> _WORK TO COMPLETE_: A faithful, picture-free copy of the listing below is required.

> _THE DATA_:

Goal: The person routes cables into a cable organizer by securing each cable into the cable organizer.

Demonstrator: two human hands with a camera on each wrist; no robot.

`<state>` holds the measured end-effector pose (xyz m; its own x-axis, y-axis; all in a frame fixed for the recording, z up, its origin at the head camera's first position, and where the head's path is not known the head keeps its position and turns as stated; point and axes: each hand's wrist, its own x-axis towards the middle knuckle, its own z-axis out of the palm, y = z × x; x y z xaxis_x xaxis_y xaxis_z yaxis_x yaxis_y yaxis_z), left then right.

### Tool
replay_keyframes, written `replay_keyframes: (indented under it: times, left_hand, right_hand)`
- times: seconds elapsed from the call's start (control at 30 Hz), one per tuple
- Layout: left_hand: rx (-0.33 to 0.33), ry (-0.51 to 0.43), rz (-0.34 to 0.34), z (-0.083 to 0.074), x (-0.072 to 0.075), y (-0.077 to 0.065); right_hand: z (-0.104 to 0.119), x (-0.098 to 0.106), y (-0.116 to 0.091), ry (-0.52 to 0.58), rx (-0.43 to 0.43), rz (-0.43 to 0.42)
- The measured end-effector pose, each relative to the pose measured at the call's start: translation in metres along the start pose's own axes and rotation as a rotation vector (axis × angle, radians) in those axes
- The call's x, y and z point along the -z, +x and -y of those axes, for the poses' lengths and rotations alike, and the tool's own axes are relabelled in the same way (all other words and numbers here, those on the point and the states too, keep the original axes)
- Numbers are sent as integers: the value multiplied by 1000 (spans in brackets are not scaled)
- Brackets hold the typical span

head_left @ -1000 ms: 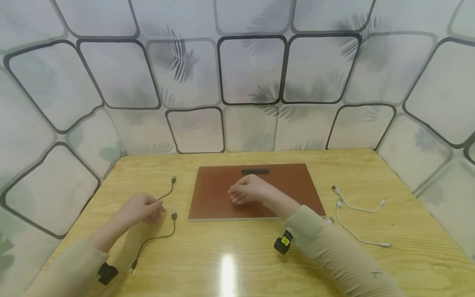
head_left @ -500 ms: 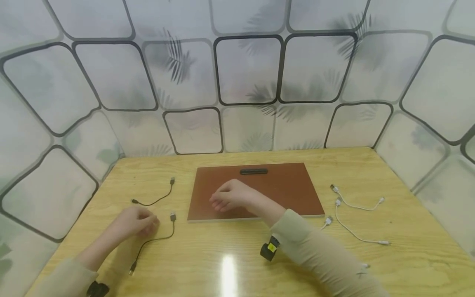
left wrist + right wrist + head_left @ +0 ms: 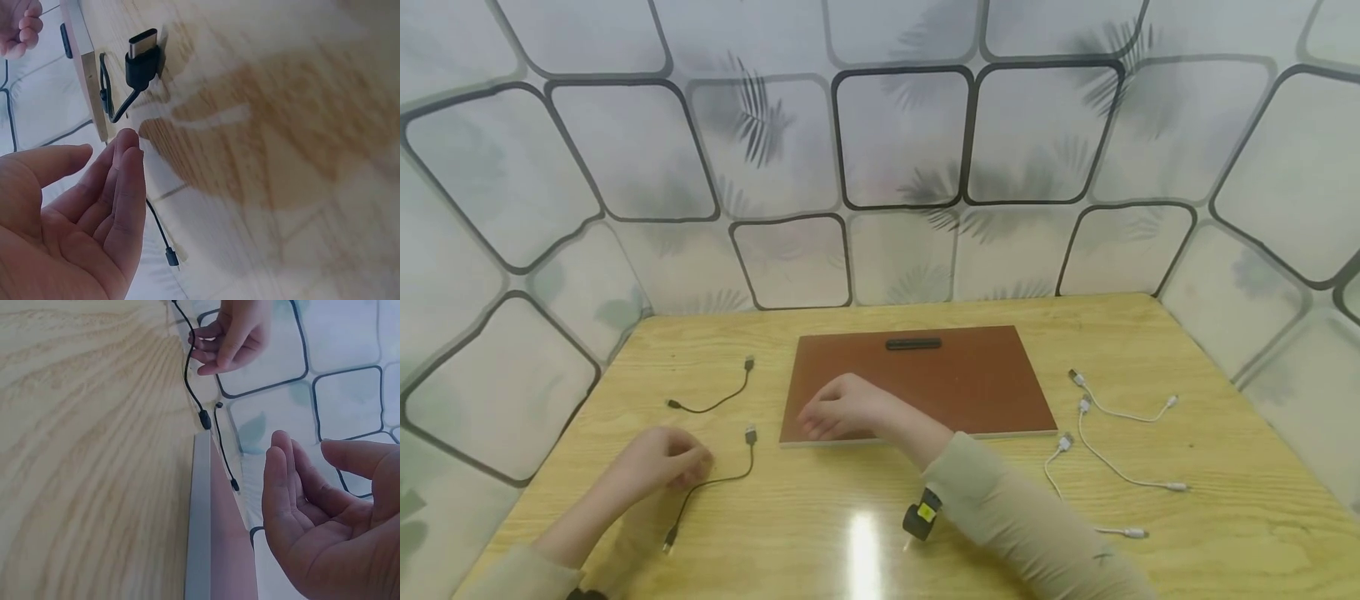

> _COMPLETED EXERCISE_:
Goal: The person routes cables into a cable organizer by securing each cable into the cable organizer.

Demonstrator: two human hands with a camera on each wrist; no robot.

`<state>` holds the measured end-effector pose (xyz m; its own x-axis, y-axis; all in a frame fixed for the recording, z up, its origin at the head camera's first position, and where the head's path is not known the head keeps its position and turns as stated; point and axes: each hand's wrist, its own x-axis towards the middle knuckle, its own z-axis out of the palm, y = z × x; x y z xaxis_x xaxis_y xaxis_z yaxis_x yaxis_y yaxis_z), left then right.

### Tool
replay_keyframes, written `replay_keyframes: (indented under it: times, left_hand, right_hand)`
- times: seconds elapsed from the call's start (control at 30 Hz), one per tuple
- Layout: left_hand: rx (-0.33 to 0.33), ry (-0.51 to 0.43), rz (-0.34 to 0.34), z (-0.083 to 0.074), x (-0.072 to 0.075), y (-0.077 to 0.065); right_hand: z (-0.104 to 0.119), x (-0.098 to 0.106), y (-0.116 to 0.091), ry (-0.52 to 0.58), rx (-0.43 to 0.43), rz (-0.43 to 0.42)
- The measured end-effector pose, each relative to the pose measured at the call's start: translation in metres along the start pose's own axes and rotation as a rotation vector (axis × angle, radians) in those axes
- The call's x, y and z point along the -z, +x and -y of those axes, for the poses' lengths and rotations alike, and the tool's own axes are relabelled in the same way (all other words and numbers here, those on the point and the states too, keep the original axes)
- Numbers are sent as integers: the value multiplied by 1000 (spans in brackets are not scaled)
- Brackets hold the typical span

head_left @ -1000 ms: 
head_left @ -500 ms: 
left wrist + right wrist + head_left @ +0 ms: 

The output requires no further additions.